Vadhia Lidyana - detikFinance
Minggu, 22 Nov 2020 06:49 WIB
Sebelum Ngopi Cek Dulu 5 Fakta Sehat Soal Kopi Ini
Foto: iStock
Jakarta -

Tren mengonsumsi kopi mulai meningkat, bahkan sudah menjadi gaya hidup bagi masyarakat di perkotaan. Maraknya mengonsumsi kopi terjadi seiringan dengan kehadiran kafe-kafe di perkotaan, bahkan sudah menjamur.

"Konsumsi kopi tinggi karena muncul kafe-kafe kopi yang dikelola oleh anak-anak milenial. Nah trennya menggunakan kopi-kopi nusantara, trennya sekarang seperti itu, sehingga, kafe-kafe ini tidak hanya menjual kopi, tapi juga mendorong tumbuhnya ekonomi kreatif dari komunitas kopi," ujar Deputi Gubernur Bank Indonesia (BI) Doni P. Joewono dalam webinar Karya Kreatif Indonesia (KKI) 2020 edisi Dialog Kopi, Sabtu (21/11/2020).

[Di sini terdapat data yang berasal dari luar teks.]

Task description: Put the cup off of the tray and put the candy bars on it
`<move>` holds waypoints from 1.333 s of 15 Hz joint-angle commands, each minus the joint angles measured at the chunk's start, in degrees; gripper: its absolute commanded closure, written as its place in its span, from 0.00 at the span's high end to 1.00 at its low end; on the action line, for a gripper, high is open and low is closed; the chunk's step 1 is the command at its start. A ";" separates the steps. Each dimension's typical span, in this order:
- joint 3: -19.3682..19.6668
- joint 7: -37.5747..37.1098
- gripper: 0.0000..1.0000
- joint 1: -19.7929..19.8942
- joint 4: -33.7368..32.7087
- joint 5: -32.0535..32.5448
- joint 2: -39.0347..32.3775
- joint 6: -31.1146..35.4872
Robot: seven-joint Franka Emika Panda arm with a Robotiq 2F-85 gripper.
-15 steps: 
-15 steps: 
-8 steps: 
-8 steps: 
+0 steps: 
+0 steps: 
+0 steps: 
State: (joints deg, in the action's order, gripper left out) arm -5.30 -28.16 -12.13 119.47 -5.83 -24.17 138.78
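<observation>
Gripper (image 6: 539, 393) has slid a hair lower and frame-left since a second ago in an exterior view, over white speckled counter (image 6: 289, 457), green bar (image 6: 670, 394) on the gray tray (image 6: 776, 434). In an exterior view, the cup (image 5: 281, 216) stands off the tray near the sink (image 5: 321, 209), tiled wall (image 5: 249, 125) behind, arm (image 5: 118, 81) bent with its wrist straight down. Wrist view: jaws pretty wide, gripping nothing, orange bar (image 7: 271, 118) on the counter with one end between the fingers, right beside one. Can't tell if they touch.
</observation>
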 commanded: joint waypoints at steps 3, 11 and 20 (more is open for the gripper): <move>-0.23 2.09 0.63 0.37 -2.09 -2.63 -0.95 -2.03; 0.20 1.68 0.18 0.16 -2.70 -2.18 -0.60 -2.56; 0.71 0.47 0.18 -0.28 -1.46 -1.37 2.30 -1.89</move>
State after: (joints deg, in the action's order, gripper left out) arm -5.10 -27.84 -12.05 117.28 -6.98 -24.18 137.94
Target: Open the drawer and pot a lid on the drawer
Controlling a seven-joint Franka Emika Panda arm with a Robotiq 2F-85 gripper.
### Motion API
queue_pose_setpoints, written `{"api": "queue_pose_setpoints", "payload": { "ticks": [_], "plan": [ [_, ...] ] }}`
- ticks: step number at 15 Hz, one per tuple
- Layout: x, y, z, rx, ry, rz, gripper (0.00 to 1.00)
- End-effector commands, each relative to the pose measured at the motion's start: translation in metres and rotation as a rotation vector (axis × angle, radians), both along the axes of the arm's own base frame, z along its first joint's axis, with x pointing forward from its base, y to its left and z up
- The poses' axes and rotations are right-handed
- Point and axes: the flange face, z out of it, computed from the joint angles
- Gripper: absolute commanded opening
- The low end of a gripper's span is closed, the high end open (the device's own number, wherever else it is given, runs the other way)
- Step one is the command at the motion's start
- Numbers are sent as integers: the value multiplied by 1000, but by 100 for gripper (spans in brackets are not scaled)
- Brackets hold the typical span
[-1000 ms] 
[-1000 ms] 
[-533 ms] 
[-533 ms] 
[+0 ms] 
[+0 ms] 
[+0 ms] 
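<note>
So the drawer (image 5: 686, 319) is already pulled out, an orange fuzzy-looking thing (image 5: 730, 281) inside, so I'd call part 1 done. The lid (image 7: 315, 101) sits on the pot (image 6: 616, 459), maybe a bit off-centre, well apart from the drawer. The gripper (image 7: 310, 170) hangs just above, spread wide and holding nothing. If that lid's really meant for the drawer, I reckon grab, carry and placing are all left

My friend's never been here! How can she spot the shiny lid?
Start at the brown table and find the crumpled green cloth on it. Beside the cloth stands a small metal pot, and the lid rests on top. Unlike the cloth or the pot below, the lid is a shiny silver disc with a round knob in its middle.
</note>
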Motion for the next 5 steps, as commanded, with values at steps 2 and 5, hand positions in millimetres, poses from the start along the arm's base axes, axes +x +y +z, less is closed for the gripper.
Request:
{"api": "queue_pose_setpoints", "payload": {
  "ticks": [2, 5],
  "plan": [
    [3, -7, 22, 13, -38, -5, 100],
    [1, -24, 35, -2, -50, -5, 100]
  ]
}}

Akan tetapi, Doni mewanti-wanti pertumbuhan konsumsi kopi dalam negeri itu memicu tingginya impor kopi. Padahal, Indonesia sendiri merupakan salah satu produsen kopi yang sudah diakui dunia.

"Kita takut jangan sampai nanti impornya lebih besar dari ekspornya," kata Doni.

Terlebih lagi, Doni ekspor kopi Indonesia terus mengalami penurunan. Kontribusi kopi Indonesia dalam memenuhi konsumsi dunia pun masih sangat minim.

"Tapi kita lihat ekspor kita terus turun, kita cuma memenuhi 4% dari kebutuhan dunia. Tapi ya itu tadi, karena lifestyle meningkat, impornya meningkat juga. Nah ini yang harus kita tutup," jelasnya.